[[ DATA EXTRACT, beginning ]]
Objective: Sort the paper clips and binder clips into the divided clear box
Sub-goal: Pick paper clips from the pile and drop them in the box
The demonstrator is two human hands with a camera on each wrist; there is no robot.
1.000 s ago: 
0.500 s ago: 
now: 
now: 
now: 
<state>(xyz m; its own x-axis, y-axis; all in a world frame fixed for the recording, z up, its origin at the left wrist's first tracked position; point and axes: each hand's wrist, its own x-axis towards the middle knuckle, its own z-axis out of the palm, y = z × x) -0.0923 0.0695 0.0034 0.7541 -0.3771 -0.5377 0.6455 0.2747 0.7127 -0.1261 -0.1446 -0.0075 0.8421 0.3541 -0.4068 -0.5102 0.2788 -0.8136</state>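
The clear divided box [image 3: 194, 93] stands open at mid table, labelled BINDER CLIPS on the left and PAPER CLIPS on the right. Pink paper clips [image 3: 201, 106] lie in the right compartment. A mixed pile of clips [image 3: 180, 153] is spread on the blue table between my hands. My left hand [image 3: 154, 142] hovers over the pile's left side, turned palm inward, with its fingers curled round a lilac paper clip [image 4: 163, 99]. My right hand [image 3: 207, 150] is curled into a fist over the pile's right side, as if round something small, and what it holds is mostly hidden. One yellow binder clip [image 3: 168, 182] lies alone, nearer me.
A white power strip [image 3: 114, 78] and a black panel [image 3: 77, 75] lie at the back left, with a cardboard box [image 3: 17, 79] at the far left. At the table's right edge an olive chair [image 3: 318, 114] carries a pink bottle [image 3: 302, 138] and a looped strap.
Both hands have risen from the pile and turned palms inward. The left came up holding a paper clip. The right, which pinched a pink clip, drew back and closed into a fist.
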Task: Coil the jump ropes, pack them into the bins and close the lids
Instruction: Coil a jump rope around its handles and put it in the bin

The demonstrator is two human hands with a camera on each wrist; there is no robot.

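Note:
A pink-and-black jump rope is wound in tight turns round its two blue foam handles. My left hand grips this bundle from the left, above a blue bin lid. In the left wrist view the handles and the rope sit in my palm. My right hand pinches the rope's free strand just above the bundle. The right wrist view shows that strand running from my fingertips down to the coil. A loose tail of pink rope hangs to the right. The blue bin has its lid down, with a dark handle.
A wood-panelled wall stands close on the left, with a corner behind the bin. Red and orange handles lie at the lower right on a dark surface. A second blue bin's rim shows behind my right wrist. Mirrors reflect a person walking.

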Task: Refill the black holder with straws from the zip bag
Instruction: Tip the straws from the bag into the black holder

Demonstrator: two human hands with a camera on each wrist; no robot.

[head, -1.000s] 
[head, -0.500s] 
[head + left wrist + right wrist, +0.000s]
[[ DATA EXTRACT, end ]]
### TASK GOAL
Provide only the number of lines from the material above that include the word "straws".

### SOLUTION FOR THIS PROBLEM
2